*** Begin section ***
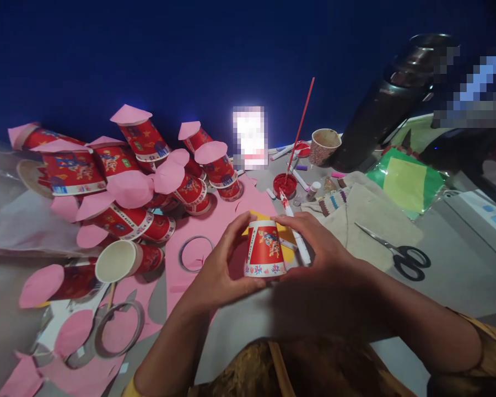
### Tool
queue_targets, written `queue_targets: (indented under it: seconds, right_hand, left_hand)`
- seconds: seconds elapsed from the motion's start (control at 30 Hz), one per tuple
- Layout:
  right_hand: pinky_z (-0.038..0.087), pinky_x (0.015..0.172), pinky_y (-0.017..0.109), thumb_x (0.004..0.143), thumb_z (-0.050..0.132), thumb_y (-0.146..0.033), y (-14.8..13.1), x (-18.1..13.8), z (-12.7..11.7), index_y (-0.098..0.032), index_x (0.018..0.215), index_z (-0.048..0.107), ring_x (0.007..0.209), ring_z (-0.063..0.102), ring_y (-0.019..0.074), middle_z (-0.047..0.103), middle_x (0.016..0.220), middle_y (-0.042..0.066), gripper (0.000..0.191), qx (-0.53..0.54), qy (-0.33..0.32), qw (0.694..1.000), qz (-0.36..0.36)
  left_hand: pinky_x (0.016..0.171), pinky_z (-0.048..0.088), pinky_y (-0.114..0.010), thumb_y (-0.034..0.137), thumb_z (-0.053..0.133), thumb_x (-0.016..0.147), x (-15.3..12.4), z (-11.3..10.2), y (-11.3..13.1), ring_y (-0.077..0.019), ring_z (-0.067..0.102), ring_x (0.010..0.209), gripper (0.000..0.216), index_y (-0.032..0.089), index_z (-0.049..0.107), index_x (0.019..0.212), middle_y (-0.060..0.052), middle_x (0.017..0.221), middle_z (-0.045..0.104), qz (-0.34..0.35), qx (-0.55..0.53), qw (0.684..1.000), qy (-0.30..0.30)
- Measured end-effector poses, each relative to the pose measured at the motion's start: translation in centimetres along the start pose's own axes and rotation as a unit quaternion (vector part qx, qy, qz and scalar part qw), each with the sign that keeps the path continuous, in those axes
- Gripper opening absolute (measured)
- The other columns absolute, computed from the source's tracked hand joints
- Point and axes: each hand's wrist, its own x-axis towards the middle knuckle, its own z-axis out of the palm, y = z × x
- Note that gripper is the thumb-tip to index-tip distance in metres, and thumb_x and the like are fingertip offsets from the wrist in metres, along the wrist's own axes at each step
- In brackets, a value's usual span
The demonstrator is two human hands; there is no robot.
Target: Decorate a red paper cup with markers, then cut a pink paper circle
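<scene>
A red paper cup (pixel 266 248) with white bands and printed figures is upside down between my two hands, near the table's front edge. My left hand (pixel 227 267) is curled round its left side, thumb low and fingers at the upper rim. From the right, my right hand (pixel 320 242) grips the same cup, fingertips at its top. Behind the cup lie a yellow paper piece (pixel 288 251) and a white marker or tube (pixel 300 242). Pink paper (pixel 231 212) spreads on the table to the left of it.
Red cups with pink paper cones (pixel 143 138) crowd the left side. Tape rolls (pixel 119 329) lie on pink scraps. A red paint pot (pixel 284 184) with a stick (pixel 301 127) stands behind. To the right are scissors (pixel 400 256), a cloth (pixel 367 215) and a dark bottle (pixel 380 105).
</scene>
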Motion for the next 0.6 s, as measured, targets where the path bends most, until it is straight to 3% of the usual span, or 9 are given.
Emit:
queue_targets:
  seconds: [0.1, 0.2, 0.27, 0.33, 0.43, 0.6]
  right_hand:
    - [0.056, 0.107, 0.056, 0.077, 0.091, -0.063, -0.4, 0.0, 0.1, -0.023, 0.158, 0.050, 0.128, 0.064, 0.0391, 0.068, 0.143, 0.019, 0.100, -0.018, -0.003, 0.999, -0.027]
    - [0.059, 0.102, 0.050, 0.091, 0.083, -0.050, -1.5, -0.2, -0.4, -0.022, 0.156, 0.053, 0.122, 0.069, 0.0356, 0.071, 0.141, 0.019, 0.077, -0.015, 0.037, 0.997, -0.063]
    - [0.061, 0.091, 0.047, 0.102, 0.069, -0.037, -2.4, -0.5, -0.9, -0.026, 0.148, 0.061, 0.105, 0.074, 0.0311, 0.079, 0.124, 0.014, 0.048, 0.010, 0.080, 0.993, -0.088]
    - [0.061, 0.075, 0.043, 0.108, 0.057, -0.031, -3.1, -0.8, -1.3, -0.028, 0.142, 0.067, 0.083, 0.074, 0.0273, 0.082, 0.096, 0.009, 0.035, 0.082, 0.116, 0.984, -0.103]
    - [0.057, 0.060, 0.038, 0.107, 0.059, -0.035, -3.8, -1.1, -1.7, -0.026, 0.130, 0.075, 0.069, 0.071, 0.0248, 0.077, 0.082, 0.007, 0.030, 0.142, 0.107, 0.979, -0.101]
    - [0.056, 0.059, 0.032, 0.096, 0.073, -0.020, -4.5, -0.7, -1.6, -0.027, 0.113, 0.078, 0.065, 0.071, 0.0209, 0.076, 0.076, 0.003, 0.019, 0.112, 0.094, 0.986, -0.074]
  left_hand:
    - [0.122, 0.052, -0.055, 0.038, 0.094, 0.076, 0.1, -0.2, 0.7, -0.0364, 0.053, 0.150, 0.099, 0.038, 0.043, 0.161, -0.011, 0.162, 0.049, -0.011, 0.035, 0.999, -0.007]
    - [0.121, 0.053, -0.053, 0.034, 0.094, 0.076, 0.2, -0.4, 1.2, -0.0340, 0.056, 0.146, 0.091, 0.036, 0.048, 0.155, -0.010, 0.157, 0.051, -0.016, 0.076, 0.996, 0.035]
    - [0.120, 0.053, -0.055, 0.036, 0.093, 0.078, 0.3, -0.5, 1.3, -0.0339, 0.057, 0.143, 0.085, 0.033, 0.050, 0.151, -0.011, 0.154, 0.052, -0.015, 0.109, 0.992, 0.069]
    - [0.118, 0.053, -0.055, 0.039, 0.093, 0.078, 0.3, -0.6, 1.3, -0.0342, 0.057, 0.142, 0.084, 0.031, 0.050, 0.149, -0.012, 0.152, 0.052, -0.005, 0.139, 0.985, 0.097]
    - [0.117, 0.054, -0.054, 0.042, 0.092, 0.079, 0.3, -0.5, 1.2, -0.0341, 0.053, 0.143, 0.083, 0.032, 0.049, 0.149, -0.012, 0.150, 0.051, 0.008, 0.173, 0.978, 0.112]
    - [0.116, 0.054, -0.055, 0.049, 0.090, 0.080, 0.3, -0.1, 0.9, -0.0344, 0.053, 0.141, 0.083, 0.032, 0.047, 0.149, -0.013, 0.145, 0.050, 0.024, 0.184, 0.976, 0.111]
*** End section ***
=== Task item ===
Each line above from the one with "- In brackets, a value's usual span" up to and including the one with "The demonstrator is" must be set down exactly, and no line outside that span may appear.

=== Exercise output ===
- In brackets, a value's usual span
The demonstrator is two human hands; there is no robot.

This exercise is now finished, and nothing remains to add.